Tim Gardner, previously in Jim Collins’ lab at Boston University, is now an associate director at Amyris Biotech-nologies, a company trying to design cheap malaria therapies using synthetic biology.

Helicos BioSciences said it’s collaborating with Victor Ambros at the University of Massachusetts Medical School to develop an assay to characterize known species of microRNA as well as discover new non-coding RNAs. Helicos also received $20 million in a secured credit facility from GE Healthcare Financial Services to shore up its working capital and to fund commercialization efforts.

Jonathan Rowe was named senior vice president of strategy and clinical innovation at Gene Express. Rowe previously worked for Pfizer.

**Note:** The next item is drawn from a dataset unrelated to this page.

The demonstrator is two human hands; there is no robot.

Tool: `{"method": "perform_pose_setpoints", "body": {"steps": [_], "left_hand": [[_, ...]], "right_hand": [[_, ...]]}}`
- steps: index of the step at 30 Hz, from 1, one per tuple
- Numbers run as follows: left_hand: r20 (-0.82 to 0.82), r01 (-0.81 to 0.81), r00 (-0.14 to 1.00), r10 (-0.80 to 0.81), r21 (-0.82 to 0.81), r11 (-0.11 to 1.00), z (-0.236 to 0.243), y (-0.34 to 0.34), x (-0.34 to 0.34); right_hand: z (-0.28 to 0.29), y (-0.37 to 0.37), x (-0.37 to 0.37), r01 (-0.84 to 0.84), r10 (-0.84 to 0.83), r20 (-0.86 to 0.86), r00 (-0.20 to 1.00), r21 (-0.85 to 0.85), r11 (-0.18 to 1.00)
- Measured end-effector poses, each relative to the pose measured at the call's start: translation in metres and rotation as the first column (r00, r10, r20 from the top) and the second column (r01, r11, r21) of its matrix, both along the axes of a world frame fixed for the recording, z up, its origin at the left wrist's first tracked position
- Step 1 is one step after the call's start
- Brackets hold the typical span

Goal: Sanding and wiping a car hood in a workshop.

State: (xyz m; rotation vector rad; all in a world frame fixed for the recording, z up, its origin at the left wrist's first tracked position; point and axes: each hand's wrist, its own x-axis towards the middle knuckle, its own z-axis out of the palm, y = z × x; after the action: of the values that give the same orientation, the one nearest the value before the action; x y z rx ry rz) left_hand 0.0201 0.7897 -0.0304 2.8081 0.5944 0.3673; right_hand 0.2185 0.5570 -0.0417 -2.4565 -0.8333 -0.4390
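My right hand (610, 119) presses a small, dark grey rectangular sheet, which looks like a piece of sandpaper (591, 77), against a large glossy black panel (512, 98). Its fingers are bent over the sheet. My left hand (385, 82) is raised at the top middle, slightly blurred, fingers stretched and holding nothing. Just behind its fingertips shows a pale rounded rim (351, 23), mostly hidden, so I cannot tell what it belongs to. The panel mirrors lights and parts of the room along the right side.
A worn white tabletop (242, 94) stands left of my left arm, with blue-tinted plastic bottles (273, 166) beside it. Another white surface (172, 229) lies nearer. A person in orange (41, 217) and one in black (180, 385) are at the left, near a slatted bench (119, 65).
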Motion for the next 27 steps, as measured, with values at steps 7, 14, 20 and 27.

The Beijing Genomics Institute announced that it took the first step in its project to sequence 100 human genomes: signing on the first volunteer. The goal of the Yanhuang Project is to construct a Chinese-specific genetic polymorphism map. Last fall, BGI researchers sequenced the first Chinese individual using Illumina’s Genome Analyzer. The anonymous volunteer for the Yanhuang Project would be the second human genome sequenced by the institute.

Orion Genomics and academic collaborators published a paper in PLoS ONE demonstrating the results of a genome-wide analysis of DNA methylation for breast cancer. The effort led to the discovery of more than 50 novel biomarkers, which were validated in patient samples.

WellGen hired Nancy Rawson as its chief scientific officer. Rawson comes to the nutrigenomics firm from the Monell Chemical Senses Center in Philadelphia.

Applied Biosystems launched a service provider program for its SOLiD next-generation sequencing platform, with initial members including Agencourt Bioscience, GATC Biotech, Seqwright, and Sistemas Genomicos. The partners will offer services such as high-throughput genetic analysis, protocol assistance, and data storage and analysis.

Genizon BioSciences closed a financing round worth $31 million, which the company says will be used to support genome-wide association studies in obesity, type 2 diabetes, dyslipidemia, and hypertension. The funding round, led by venture capital fund BTF, brings the company’s total financing to more than $130 million since its inception in 1999.

Scientists at the European Molecular Biology Laboratory published a paper in Nature showing a new technique called cryo-electron tomography to visualize proteins at sufficiently high resolution to see specific cell interactions.

David Smith is the new vice president of operations for synthetic bio firm Codon Devices. Smith’s background lies in manufacturing, technology transfer, R&D, and quality control.

Blood supplier Héma-Québec announced the creation of a database of 22,000 donors genotyped for several blood groups to help facilitate transfusions for patients in Québec. The agency worked with Génome Québec in developing the genotyping process.

GATC Biotech joined the consumer genomics market with a new subsidiary called LifeCode, which plans to offer DNA sequencing and analysis services to customers in April.